● **Problem to solve**
From the data below, copy out every line in which the word "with" occurs.
** Opening Recorded data block **
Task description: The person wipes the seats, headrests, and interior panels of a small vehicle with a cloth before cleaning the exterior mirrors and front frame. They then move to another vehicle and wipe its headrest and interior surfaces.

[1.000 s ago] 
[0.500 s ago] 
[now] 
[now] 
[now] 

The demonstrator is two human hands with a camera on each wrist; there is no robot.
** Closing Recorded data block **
● **Solution to this problem**
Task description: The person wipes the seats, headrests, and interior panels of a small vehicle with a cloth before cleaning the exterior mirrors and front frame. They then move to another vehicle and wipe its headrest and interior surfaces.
The demonstrator is two human hands with a camera on each wrist; there is no robot.

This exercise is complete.